## TASK DETAILS
Among the lines of data below, reproduce only those from the one with "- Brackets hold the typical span" through the one with "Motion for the", exactly as they stand, both ends included.

## MATERIAL PROVIDED

* * * * * * * * *

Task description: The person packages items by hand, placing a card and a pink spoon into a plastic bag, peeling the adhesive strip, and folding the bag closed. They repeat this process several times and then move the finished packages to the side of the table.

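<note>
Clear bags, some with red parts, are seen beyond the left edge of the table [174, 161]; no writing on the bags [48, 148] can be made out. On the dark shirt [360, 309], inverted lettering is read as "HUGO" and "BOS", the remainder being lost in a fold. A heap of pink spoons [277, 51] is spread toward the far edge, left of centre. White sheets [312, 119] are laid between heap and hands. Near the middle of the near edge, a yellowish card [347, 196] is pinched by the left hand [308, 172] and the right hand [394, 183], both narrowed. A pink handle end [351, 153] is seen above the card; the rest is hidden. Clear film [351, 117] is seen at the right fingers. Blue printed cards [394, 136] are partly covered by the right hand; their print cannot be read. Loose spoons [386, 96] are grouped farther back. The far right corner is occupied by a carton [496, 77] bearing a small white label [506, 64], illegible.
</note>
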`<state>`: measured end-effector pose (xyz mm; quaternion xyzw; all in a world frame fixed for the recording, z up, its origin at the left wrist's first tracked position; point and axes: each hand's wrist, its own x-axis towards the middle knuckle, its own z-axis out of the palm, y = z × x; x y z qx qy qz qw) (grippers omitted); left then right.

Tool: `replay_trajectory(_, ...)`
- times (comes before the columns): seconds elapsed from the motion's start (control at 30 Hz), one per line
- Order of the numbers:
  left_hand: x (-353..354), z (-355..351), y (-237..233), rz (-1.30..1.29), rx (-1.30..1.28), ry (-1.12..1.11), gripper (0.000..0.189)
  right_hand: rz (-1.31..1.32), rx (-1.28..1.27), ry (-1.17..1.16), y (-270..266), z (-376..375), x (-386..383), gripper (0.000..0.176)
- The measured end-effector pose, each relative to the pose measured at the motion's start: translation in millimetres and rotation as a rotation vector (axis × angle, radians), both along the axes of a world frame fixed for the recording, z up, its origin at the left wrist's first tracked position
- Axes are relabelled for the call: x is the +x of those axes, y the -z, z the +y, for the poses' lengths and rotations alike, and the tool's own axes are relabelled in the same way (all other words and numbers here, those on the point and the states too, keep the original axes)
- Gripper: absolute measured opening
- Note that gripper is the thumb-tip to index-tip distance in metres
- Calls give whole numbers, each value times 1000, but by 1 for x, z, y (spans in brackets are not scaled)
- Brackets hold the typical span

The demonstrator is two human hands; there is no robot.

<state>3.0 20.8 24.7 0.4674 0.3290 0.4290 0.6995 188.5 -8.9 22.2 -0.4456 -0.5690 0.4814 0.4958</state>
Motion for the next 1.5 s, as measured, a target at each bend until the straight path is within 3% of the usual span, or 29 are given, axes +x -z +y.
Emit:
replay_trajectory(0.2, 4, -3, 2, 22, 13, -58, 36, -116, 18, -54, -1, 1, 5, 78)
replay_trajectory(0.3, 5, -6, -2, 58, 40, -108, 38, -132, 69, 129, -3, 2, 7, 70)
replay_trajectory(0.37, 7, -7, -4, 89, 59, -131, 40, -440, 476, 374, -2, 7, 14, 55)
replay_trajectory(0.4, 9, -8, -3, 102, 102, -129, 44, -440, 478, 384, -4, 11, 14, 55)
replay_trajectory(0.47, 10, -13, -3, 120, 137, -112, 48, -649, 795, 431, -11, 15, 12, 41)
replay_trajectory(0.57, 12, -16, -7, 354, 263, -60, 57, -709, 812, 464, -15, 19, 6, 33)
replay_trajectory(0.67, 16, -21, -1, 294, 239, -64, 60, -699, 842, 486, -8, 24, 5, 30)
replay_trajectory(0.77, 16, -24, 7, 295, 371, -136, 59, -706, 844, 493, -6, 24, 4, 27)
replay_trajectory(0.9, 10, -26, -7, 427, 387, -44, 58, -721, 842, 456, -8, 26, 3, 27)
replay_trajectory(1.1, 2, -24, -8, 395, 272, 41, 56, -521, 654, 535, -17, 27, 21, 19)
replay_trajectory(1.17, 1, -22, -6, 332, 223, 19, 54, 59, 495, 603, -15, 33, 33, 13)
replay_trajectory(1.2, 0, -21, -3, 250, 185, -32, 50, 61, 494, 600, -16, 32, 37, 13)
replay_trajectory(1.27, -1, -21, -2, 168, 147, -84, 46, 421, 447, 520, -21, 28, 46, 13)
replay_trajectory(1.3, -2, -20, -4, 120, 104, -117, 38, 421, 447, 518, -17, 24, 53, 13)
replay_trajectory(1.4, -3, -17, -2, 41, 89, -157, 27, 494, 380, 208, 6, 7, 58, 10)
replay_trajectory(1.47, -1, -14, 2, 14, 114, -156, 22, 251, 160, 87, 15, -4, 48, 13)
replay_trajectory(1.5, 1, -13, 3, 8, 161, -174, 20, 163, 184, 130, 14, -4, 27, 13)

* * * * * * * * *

## SOLUTION BELOW
- Brackets hold the typical span

The demonstrator is two human hands; there is no robot.

<state>3.0 20.8 24.7 0.4674 0.3290 0.4290 0.6995 188.5 -8.9 22.2 -0.4456 -0.5690 0.4814 0.4958</state>
Motion for the next 1.5 s, as measured, a target at each bend until the straight path is within 3% of the usual span, or 29 are given, axes +x -z +y.

No further output is given for this exercise.